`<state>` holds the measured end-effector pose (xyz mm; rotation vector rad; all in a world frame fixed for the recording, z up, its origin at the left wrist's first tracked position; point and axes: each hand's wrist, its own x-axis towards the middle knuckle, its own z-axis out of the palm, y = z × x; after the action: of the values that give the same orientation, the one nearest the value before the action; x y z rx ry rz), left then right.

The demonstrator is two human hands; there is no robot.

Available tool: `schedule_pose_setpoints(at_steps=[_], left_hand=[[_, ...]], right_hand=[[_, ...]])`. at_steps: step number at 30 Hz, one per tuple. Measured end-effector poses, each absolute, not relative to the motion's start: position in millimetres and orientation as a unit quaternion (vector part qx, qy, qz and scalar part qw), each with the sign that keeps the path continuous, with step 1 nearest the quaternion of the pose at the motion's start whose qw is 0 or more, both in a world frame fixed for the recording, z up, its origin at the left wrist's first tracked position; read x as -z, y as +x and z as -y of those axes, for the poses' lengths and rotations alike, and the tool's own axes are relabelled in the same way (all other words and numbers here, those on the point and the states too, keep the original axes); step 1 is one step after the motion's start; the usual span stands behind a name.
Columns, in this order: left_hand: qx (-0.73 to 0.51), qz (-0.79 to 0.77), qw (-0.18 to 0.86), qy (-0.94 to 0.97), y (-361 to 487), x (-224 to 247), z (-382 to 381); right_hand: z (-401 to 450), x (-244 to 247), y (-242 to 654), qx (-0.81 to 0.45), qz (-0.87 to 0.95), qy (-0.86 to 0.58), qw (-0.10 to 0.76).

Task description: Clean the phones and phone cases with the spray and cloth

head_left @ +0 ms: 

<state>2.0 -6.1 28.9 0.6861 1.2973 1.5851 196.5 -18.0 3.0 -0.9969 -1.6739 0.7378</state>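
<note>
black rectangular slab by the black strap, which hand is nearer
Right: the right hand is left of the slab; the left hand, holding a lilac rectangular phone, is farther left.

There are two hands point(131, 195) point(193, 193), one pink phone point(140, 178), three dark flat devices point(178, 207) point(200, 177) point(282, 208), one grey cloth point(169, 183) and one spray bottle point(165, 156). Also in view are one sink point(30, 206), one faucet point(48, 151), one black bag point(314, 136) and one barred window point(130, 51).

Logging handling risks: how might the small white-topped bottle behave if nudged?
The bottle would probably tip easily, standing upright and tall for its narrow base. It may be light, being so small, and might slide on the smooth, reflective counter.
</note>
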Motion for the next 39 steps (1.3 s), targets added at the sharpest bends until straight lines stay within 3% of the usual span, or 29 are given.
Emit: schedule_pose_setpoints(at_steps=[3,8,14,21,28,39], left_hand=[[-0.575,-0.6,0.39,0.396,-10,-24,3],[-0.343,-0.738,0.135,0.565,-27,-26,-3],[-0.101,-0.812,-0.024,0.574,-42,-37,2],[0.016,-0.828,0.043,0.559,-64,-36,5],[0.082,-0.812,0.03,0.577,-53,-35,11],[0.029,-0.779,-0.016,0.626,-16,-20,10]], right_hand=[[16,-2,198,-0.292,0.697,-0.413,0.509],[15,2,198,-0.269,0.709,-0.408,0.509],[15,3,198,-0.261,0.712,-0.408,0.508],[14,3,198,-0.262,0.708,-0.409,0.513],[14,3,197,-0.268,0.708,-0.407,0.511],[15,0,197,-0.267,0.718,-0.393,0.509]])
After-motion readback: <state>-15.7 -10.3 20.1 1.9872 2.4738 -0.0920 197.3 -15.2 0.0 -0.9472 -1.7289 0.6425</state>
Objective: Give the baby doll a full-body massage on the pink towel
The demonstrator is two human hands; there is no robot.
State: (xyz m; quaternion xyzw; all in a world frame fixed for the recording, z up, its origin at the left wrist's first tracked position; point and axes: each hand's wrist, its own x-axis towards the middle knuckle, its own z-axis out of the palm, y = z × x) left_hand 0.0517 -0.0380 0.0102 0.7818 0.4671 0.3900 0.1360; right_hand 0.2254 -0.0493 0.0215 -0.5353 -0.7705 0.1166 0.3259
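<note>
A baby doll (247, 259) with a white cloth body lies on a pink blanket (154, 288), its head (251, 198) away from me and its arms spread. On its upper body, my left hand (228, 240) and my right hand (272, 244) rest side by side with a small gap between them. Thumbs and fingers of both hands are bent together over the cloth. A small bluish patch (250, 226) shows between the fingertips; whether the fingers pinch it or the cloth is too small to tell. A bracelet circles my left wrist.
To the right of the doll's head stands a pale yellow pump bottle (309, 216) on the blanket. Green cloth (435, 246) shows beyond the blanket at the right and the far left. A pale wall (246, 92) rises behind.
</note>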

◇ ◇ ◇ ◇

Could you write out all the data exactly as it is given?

`<state>` holds the measured end-effector pose (xyz mm; rotation vector rad; all in a world frame fixed for the recording, z up, its origin at the left wrist's first tracked position; point and axes: each hand's wrist, its own x-axis towards the middle knuckle, its own z-axis out of the palm, y = z × x; after the action: of the values that give the same orientation, the one nearest the value before the action; x y z rx ry rz), left then right.

The demonstrator is two human hands; there is no robot.

Available tool: `schedule_pose_setpoints(at_steps=[_], left_hand=[[_, ...]], right_hand=[[_, ...]])`. at_steps: step number at 30 Hz, one per tuple. Measured end-effector poses, each absolute, not relative to the motion's start: position in millimetres and orientation as a unit quaternion (vector part qx, qy, qz and scalar part qw), each with the sign that keeps the path continuous, with step 1 nearest the quaternion of the pose at the motion's start whose qw is 0 or more, both in a world frame fixed for the recording, z up, its origin at the left wrist's first tracked position; read x as -z, y as +x and z as -y of those axes, for the poses' lengths and rotations alike, and the tool's own axes are relabelled in the same way (all other words and numbers here, those on the point and the states too, keep the original axes); step 1 is one step after the motion's start; the usual span stands behind a name.
Columns, in this order: left_hand: qx (-0.73 to 0.51), qz (-0.79 to 0.77), qw (-0.18 to 0.86), qy (-0.94 to 0.97), y (-361 to 487), x (-224 to 247), z (-382 to 381); right_hand: z (-401 to 450), x (-244 to 247), y (-242 to 654), qx (-0.81 to 0.45), qz (-0.87 to 0.95), qy (-0.86 to 0.58), qw (-0.10 to 0.76).

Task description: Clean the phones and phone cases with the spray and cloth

head_left @ +0 ms: 

<state>2.0 -6.1 28.9 0.6861 1.2973 1.5851 196.5 -18.0 3.0 -0.9969 -1.6739 0.7378</state>
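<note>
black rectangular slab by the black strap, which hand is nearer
Right: the right hand is left of the slab; the left hand, holding a lilac rectangular phone, is farther left.

There are two hands point(131, 195) point(193, 193), one pink phone point(140, 178), three dark flat devices point(178, 207) point(200, 177) point(282, 208), one grey cloth point(169, 183) and one spray bottle point(165, 156). Also in view are one sink point(30, 206), one faucet point(48, 151), one black bag point(314, 136) and one barred window point(130, 51).

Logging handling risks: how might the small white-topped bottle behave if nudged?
The bottle would probably tip easily, standing upright and tall for its narrow base. It may be light, being so small, and might slide on the smooth, reflective counter.
</note>
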Motion for the next 39 steps (1.3 s), targets added at the sharpest bends until straight lines stay within 3% of the usual span, or 29 are given.
Emit: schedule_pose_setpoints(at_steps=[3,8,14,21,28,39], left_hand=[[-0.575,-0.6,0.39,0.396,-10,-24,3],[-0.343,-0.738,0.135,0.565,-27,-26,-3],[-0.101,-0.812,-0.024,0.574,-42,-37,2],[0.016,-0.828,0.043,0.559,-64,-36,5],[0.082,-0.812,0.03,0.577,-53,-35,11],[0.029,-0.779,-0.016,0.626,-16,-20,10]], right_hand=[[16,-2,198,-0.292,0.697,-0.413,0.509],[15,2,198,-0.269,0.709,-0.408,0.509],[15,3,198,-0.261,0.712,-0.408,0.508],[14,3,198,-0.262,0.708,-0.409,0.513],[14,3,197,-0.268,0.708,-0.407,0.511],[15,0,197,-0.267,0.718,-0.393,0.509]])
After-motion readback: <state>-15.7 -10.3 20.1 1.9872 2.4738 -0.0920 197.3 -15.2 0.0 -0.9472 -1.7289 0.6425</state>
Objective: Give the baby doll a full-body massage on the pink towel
The demonstrator is two human hands; there is no robot.
State: (xyz m; quaternion xyzw; all in a world frame fixed for the recording, z up, its origin at the left wrist's first tracked position; point and axes: each hand's wrist, its own x-axis towards the middle knuckle, its own z-axis out of the palm, y = z × x) left_hand 0.0517 -0.0380 0.0102 0.7818 0.4671 0.3900 0.1360; right_hand 0.2254 -0.0493 0.0215 -0.5353 -0.7705 0.1166 0.3259
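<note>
A baby doll (247, 259) with a white cloth body lies on a pink blanket (154, 288), its head (251, 198) away from me and its arms spread. On its upper body, my left hand (228, 240) and my right hand (272, 244) rest side by side with a small gap between them. Thumbs and fingers of both hands are bent together over the cloth. A small bluish patch (250, 226) shows between the fingertips; whether the fingers pinch it or the cloth is too small to tell. A bracelet circles my left wrist.
To the right of the doll's head stands a pale yellow pump bottle (309, 216) on the blanket. Green cloth (435, 246) shows beyond the blanket at the right and the far left. A pale wall (246, 92) rises behind.
</note>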

This exercise requires no further output.